[WORK REQUIRED] Within the entries below, every line containing "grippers" is to be copied.

****************************************

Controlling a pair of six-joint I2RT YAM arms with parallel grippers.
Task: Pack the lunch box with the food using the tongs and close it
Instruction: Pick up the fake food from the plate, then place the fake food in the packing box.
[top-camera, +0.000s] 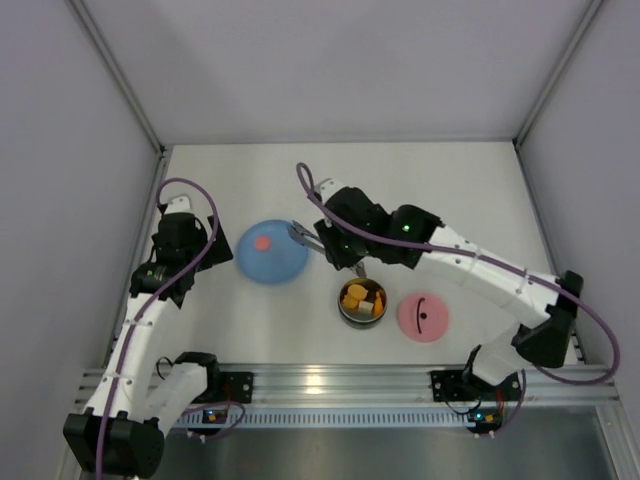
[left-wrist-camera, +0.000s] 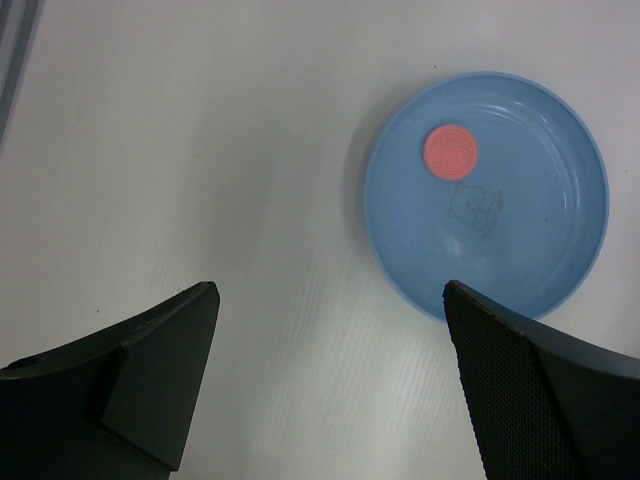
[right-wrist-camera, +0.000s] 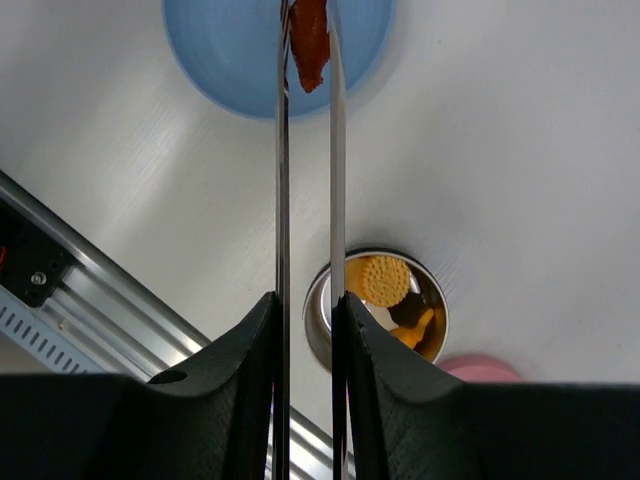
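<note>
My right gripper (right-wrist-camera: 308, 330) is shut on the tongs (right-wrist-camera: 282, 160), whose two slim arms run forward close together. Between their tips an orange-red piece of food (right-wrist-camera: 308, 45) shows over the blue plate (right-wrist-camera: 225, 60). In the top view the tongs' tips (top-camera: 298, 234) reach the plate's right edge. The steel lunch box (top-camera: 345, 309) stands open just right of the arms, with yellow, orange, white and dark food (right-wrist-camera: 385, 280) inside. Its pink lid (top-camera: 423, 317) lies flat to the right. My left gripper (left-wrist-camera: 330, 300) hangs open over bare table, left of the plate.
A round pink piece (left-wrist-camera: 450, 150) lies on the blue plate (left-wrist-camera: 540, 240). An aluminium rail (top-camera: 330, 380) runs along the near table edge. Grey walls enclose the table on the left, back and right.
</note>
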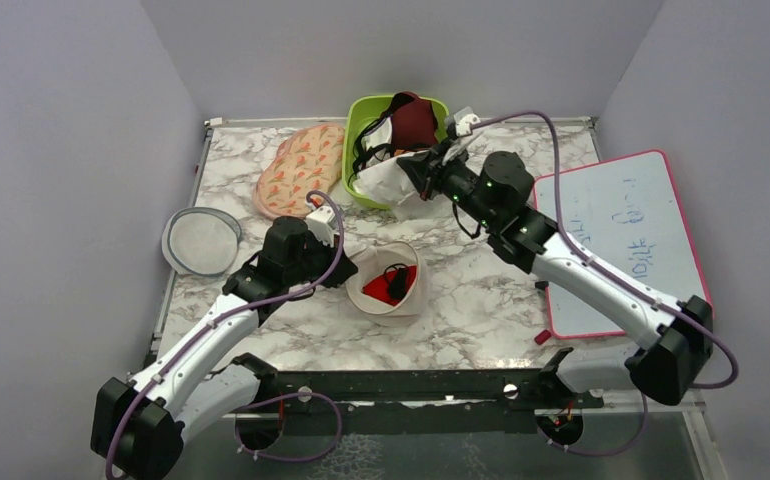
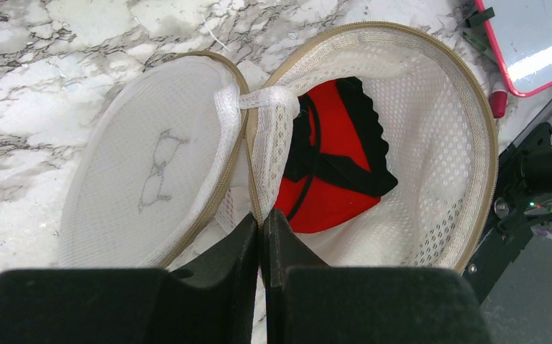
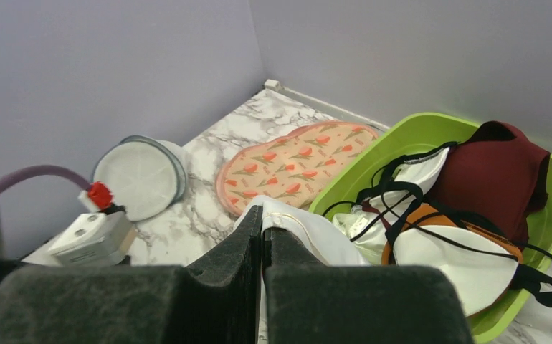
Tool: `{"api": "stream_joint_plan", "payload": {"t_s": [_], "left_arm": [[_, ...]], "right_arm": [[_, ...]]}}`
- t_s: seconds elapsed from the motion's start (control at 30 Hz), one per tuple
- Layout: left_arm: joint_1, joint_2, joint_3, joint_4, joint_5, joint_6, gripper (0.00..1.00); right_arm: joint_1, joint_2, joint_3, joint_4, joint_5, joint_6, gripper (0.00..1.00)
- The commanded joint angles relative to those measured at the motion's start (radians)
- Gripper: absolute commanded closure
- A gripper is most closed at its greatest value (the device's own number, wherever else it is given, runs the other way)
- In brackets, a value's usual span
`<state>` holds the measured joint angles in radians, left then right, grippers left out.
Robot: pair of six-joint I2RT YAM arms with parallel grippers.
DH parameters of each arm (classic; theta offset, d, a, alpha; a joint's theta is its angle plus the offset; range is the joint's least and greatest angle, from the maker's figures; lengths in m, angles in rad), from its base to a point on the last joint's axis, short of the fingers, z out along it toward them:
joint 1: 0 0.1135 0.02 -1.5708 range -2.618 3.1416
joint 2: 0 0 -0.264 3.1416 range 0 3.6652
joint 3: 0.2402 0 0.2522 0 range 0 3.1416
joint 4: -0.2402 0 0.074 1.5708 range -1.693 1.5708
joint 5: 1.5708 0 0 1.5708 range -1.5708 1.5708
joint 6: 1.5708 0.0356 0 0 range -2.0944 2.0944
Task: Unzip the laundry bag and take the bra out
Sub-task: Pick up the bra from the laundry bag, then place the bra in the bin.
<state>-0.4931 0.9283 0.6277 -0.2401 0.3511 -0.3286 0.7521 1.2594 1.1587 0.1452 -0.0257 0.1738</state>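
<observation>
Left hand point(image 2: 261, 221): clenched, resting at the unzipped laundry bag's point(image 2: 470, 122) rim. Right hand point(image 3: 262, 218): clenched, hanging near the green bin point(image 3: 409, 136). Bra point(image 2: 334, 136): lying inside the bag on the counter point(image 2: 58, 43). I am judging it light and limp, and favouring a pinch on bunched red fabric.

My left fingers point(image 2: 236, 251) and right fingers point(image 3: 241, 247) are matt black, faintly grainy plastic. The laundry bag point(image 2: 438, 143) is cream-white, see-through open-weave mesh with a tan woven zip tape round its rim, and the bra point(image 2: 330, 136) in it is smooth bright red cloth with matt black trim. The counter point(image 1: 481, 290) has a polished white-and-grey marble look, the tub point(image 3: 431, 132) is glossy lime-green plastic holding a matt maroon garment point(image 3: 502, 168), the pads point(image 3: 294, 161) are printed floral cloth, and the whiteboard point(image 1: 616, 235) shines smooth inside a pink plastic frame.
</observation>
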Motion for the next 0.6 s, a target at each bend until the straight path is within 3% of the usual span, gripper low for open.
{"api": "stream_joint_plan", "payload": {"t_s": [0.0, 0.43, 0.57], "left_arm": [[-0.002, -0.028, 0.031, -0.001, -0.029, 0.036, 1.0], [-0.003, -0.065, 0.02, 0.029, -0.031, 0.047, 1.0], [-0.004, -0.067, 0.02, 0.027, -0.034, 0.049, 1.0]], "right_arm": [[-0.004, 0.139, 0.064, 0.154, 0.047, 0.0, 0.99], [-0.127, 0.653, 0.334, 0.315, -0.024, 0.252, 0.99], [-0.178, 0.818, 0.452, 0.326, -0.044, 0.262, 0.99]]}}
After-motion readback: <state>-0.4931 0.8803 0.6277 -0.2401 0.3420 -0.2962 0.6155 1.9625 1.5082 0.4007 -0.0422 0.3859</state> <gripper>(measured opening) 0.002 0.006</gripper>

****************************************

[WRITTEN RESPONSE]
Controlling a pair of six-joint I2RT YAM arms with parallel grippers.
`<state>` holds the measured joint angles in radians, left then right, grippers left out.
Robot: pair of six-joint I2RT YAM arms with parallel grippers.

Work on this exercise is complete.